#### [Given material]
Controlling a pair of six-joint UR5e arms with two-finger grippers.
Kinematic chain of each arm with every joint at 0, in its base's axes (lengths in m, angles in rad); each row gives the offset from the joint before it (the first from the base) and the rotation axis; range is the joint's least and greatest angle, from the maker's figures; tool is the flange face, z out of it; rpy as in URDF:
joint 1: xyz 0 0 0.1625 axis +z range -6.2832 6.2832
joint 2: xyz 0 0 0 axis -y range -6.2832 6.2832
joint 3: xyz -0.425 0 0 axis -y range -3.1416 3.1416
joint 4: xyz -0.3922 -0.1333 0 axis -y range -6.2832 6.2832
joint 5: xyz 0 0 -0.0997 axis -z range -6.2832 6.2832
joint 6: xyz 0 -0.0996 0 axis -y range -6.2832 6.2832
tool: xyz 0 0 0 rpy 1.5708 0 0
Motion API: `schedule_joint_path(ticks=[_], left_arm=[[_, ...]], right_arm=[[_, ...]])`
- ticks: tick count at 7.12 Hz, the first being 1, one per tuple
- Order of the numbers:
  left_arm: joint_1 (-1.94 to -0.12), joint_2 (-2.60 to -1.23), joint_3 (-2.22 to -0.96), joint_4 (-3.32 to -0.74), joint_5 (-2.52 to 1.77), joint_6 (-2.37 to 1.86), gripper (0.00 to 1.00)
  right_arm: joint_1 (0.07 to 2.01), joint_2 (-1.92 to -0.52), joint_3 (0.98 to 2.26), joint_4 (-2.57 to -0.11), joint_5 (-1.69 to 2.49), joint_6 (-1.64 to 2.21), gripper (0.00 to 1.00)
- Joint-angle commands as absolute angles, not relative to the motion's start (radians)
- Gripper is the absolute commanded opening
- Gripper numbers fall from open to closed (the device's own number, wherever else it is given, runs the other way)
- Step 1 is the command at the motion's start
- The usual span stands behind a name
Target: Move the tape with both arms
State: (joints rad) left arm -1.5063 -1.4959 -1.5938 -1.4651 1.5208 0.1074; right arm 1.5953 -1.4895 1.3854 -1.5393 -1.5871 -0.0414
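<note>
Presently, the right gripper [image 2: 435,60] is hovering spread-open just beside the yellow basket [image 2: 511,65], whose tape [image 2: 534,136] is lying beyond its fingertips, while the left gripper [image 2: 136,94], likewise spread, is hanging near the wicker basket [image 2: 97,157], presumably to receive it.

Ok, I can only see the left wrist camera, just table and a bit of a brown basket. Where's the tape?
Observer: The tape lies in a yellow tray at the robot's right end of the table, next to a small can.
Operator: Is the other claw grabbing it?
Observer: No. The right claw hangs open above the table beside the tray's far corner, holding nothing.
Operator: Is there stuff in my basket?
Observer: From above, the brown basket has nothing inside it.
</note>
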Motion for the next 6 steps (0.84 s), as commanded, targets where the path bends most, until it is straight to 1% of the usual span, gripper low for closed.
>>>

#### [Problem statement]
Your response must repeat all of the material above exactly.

#### [Completed exercise]
Controlling a pair of six-joint UR5e arms with two-finger grippers.
Kinematic chain of each arm with every joint at 0, in its base's axes (lengths in m, angles in rad); each row gives the offset from the joint before it (the first from the base) and the rotation axis; range is the joint's least and greatest angle, from the maker's figures; tool is the flange face, z out of it; rpy as in URDF:
joint 1: xyz 0 0 0.1625 axis +z range -6.2832 6.2832
joint 2: xyz 0 0 0 axis -y range -6.2832 6.2832
joint 3: xyz -0.425 0 0 axis -y range -3.1416 3.1416
joint 4: xyz -0.3922 -0.1333 0 axis -y range -6.2832 6.2832
joint 5: xyz 0 0 -0.0997 axis -z range -6.2832 6.2832
joint 6: xyz 0 -0.0996 0 axis -y range -6.2832 6.2832
tool: xyz 0 0 0 rpy 1.5708 0 0
Motion API: `schedule_joint_path(ticks=[_], left_arm=[[_, ...]], right_arm=[[_, ...]])`
- ticks: tick count at 7.12 Hz, the first being 1, one per tuple
- Order of the numbers:
  left_arm: joint_1 (-1.94 to -0.12), joint_2 (-2.60 to -1.23), joint_3 (-2.22 to -0.96), joint_4 (-3.32 to -0.74), joint_5 (-2.52 to 1.77), joint_6 (-2.37 to 1.86), gripper (0.00 to 1.00)
  right_arm: joint_1 (0.07 to 2.01), joint_2 (-1.92 to -0.52), joint_3 (0.98 to 2.26), joint_4 (-2.57 to -0.11), joint_5 (-1.69 to 2.49), joint_6 (-1.64 to 2.21), gripper (0.00 to 1.00)
- Joint-angle commands as absolute angles, not relative to the motion's start (radians)
- Gripper is the absolute commanded opening
- Gripper numbers fall from open to closed (the device's own number, wherever else it is given, runs the other way)
- Step 1 is the command at the motion's start
- The usual span stands behind a name
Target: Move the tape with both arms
State: (joints rad) left arm -1.5063 -1.4959 -1.5938 -1.4651 1.5208 0.1074; right arm 1.5953 -1.4895 1.3854 -1.5393 -1.5871 -0.0414
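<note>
Presently, the right gripper [image 2: 435,60] is hovering spread-open just beside the yellow basket [image 2: 511,65], whose tape [image 2: 534,136] is lying beyond its fingertips, while the left gripper [image 2: 136,94], likewise spread, is hanging near the wicker basket [image 2: 97,157], presumably to receive it.

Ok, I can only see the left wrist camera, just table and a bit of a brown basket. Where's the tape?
Observer: The tape lies in a yellow tray at the robot's right end of the table, next to a small can.
Operator: Is the other claw grabbing it?
Observer: No. The right claw hangs open above the table beside the tray's far corner, holding nothing.
Operator: Is there stuff in my basket?
Observer: From above, the brown basket has nothing inside it.
</note>
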Motion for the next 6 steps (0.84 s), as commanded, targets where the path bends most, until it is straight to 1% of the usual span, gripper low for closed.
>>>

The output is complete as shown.